- **ACTIVITY**: Copy the following data exactly and drop the pictures.

[DATASET EXCERPT — start]

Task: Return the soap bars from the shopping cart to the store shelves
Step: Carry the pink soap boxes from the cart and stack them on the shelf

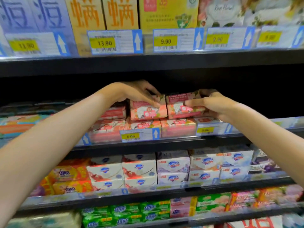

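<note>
Placement was paired: left hand (139, 94) gripped the left soap bar (148, 114), right hand (213, 106) the right soap bar (178, 111), both atop matching pink bars (177, 128) on the shelf (164, 145), presumably grouping like stock.

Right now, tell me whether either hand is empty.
No. The left hand grips the left pink soap bar and the right hand grips the right pink soap bar.
</note>
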The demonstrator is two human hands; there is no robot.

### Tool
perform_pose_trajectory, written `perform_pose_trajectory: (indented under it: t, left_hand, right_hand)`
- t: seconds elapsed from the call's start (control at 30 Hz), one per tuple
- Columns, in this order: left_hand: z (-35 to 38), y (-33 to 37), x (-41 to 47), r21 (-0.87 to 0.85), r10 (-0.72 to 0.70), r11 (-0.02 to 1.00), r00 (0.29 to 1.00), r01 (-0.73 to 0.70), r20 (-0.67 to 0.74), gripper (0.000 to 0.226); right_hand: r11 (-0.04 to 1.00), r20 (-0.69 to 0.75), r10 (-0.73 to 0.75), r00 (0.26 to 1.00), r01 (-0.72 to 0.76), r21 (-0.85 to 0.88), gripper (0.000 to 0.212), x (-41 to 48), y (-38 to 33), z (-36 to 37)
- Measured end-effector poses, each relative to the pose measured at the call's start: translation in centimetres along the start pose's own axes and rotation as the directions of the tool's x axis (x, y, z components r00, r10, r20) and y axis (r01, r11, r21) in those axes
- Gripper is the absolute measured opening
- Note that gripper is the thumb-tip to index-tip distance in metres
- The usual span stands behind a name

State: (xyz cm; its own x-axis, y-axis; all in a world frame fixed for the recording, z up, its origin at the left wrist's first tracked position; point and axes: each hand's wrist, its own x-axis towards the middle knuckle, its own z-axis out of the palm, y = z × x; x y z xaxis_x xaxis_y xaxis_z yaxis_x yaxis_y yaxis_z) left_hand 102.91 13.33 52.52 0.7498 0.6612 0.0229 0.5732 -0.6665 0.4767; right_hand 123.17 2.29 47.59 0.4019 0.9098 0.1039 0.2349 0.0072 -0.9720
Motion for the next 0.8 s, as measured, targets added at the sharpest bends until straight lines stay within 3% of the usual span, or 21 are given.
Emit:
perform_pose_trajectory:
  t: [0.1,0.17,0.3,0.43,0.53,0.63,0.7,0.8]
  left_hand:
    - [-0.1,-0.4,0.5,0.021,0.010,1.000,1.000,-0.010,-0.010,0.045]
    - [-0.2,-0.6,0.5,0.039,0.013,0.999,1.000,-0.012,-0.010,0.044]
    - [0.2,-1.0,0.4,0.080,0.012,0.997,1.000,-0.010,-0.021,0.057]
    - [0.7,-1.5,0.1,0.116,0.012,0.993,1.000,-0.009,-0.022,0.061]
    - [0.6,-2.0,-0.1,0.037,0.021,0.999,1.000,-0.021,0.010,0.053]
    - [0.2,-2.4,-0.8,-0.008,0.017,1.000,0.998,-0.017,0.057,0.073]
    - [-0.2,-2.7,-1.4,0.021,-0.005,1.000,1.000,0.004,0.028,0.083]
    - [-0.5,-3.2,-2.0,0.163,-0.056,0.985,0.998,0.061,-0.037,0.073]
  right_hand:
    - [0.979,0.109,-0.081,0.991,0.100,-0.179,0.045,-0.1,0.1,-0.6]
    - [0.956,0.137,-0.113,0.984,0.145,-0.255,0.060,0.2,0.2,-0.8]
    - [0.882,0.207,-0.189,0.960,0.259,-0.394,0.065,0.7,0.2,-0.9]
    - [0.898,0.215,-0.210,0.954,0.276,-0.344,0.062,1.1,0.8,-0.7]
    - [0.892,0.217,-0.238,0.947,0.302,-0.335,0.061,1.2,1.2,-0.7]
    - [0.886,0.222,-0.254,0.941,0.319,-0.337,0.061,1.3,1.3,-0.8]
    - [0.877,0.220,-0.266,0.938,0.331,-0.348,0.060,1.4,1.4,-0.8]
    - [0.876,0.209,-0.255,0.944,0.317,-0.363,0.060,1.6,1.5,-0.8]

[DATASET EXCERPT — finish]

- **WRITTEN ANSWER**:
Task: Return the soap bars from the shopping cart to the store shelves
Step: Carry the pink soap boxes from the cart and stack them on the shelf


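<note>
Placement was paired: left hand (139, 94) gripped the left soap bar (148, 114), right hand (213, 106) the right soap bar (178, 111), both atop matching pink bars (177, 128) on the shelf (164, 145), presumably grouping like stock.

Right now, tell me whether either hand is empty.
No. The left hand grips the left pink soap bar and the right hand grips the right pink soap bar.
</note>
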The demonstrator is two human hands; there is no robot.

### Tool
perform_pose_trajectory, written `perform_pose_trajectory: (indented under it: t, left_hand, right_hand)`
- t: seconds elapsed from the call's start (control at 30 Hz), one per tuple
- Columns, in this order: left_hand: z (-35 to 38), y (-33 to 37), x (-41 to 47), r21 (-0.87 to 0.85), r10 (-0.72 to 0.70), r11 (-0.02 to 1.00), r00 (0.29 to 1.00), r01 (-0.73 to 0.70), r20 (-0.67 to 0.74), gripper (0.000 to 0.226); right_hand: r11 (-0.04 to 1.00), r20 (-0.69 to 0.75), r10 (-0.73 to 0.75), r00 (0.26 to 1.00), r01 (-0.72 to 0.76), r21 (-0.85 to 0.88), gripper (0.000 to 0.212), x (-41 to 48), y (-38 to 33), z (-36 to 37)
- Measured end-effector poses, each relative to the pose measured at the call's start: translation in centimetres along the start pose's own axes and rotation as the directions of the tool's x axis (x, y, z components r00, r10, r20) and y axis (r01, r11, r21) in those axes
- Gripper is the absolute measured opening
- Note that gripper is the thumb-tip to index-tip distance in metres
- The usual span stands behind a name

State: (xyz cm; its own x-axis, y-axis; all in a world frame fixed for the recording, z up, its origin at the left wrist's first tracked position; point and axes: each hand's wrist, its own x-axis towards the middle knuckle, its own z-axis out of the palm, y = z × x; x y z xaxis_x xaxis_y xaxis_z yaxis_x yaxis_y yaxis_z) left_hand 102.91 13.33 52.52 0.7498 0.6612 0.0229 0.5732 -0.6665 0.4767; right_hand 123.17 2.29 47.59 0.4019 0.9098 0.1039 0.2349 0.0072 -0.9720
Motion for the next 0.8 s, as measured, targets added at the sharpest bends until straight lines stay within 3% of the usual span, or 21 are given.
Emit:
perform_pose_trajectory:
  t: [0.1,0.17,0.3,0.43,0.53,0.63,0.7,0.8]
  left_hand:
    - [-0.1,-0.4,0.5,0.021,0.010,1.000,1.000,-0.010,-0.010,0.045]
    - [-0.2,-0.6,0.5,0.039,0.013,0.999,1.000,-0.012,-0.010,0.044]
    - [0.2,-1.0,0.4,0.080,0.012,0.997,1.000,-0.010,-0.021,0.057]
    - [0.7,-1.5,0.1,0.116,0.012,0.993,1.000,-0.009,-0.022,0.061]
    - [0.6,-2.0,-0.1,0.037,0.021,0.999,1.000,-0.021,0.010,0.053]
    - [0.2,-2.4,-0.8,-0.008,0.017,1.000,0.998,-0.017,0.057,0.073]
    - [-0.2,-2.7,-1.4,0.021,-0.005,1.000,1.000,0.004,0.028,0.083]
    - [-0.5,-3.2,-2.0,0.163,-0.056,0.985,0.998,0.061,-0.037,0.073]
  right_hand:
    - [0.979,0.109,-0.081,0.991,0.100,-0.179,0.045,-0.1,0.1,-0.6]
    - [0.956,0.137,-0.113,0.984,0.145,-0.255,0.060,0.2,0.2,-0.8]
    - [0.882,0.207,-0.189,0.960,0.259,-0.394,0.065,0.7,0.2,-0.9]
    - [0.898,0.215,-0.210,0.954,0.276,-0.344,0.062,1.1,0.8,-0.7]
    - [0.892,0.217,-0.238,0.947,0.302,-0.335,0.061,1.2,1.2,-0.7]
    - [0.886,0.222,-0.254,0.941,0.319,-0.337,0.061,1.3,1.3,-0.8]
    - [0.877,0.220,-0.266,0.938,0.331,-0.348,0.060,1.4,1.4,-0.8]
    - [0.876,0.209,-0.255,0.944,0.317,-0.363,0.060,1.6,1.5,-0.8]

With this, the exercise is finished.